关键字:Clustering algorithms; Embeddings; Knowledge acquisition, Auto encoders; De-noising; Extreme learning machine; Feature representation; Fisher discrimination; Generalization ability; Graph embeddings; State-of-the-art algorithms, Learning systems

摘要:Extreme learning machine is characterized by less training parameters, fast training speed, and strong generalization ability. It has been applied to obtain feature representations from the complex data in the tasks of data clustering or classification. In this paper, a graph embedding-based denoising extreme learning machine autoencoder (GDELM-AE) is proposed for capturing the structure of the inputs. Specifically, in GDELM-AE, a graph embedding framework that contains an intrinsic graph and a penalty graph constructed by local Fisher discrimination analysis is integrated into the autoencoder.

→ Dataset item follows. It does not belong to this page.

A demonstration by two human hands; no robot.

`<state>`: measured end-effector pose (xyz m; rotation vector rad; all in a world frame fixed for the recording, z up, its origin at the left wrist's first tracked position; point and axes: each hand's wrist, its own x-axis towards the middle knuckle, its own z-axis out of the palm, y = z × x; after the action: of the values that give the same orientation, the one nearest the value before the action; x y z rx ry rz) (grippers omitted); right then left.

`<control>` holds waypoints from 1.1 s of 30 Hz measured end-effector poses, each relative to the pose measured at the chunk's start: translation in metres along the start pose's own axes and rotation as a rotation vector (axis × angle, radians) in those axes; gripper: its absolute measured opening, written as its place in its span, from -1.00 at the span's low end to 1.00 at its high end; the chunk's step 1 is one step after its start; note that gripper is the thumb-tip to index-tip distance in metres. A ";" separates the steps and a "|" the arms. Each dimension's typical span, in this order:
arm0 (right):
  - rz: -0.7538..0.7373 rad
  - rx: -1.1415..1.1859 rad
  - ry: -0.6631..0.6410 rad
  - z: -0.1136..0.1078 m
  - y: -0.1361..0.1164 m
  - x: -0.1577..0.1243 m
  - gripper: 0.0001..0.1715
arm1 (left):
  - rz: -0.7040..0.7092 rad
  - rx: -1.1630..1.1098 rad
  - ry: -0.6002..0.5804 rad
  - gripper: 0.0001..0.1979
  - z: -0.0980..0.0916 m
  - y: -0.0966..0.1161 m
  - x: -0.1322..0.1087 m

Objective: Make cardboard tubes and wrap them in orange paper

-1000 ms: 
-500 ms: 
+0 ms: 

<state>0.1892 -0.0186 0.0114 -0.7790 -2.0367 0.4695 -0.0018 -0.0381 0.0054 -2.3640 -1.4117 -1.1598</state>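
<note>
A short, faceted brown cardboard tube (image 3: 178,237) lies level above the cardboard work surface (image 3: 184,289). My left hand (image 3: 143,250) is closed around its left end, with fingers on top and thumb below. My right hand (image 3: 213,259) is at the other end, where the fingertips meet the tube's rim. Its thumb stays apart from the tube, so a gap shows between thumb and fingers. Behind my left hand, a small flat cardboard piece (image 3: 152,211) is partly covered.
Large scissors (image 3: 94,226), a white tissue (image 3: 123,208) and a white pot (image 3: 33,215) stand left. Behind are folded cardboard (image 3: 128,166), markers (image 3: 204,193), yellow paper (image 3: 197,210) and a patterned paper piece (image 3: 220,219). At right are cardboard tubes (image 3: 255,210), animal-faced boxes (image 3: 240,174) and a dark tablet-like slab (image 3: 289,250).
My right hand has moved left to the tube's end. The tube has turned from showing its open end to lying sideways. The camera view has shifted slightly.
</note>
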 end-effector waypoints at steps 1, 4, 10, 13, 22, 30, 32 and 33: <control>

So, it can exploit both local structure and global structure information in extreme learning machine (ELM) spaces. Further, we propose a stacked graph embedded denoising (SGD)-ELM by stacking several GDELM-AEs. The experimental results on several benchmarks validate that GDELM-AE can obtain efficient and robust feature representation of original data; moreover, the stacked GDELM-AE can obtain high-level and noise-robust representations. The comparative results with the state-of-the-art algorithms indicate that the proposed algorithm can obtain better accuracy as well as faster training speed. © 2019 IEEE.